Earlier this week I blogged about the extraordinary transformation of Radovan Karadzic, war criminal, into Dragan Dabic, alternative medicine practicioner. While I’d seen the website of the clinic where he’d been working, what I didn’t know was that Dragan himself actually has his own website, which bears the intriguing title “Healing from Within: The Ever Increasing Need for Alternative Viewpoints in the Modern World”… Odd though it may seem on one level, in a way it makes a kind of sense that Karadzic could so easily switch from one type of cynical psychological manipulation to another… Thanks to Ty for the link.

*UPDATE* – Here’s the rough English translation of DD’s homepage from Google.

Many thanks to JEF for pointing out that the ‘Dragan Dabic’ website looks to have been set up the day after Dabic (aka Karadzic) was arrested!
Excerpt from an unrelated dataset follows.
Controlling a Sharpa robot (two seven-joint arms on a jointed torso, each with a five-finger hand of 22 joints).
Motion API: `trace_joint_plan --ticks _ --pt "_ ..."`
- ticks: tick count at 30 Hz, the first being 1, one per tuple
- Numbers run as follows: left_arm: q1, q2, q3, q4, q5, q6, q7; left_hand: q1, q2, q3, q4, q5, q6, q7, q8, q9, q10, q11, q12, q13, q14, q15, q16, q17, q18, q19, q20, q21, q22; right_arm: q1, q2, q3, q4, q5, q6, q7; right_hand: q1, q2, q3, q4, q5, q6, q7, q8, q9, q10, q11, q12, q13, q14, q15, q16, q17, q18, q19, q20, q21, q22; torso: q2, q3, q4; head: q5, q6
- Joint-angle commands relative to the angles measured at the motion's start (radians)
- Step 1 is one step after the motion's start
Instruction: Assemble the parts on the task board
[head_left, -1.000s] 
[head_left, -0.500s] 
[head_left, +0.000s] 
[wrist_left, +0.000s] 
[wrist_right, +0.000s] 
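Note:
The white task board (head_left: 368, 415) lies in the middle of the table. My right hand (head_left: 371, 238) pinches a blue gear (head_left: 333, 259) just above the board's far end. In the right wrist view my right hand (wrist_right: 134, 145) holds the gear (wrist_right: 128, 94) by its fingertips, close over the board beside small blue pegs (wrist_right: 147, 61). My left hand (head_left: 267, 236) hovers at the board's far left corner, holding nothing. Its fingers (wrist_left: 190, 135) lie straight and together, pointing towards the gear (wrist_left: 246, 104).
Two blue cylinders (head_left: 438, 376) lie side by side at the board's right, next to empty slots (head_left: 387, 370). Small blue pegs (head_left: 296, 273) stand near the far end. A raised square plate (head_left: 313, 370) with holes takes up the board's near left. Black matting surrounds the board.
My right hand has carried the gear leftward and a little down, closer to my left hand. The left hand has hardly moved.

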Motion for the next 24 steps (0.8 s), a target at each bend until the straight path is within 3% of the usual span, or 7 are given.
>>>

According to www.allwhois.com, the site was created on July 22nd, and is registered to an address in Wisconsin, USA…

An illustration, once again, of the indispensible value of ‘peer review’

See also “Poe’s law”, over at rationalwiki: 

“Poe’s Law relates to fundamentalism, and the difficulty of identifying actual parodies of it. It suggests that, in general, it is hard to tell fake fundamentalism from the real thing, since they both sound equally ridiculous. The law also works in reverse: real fundamentalism can also be indistinguishable from parody fundamentalism.”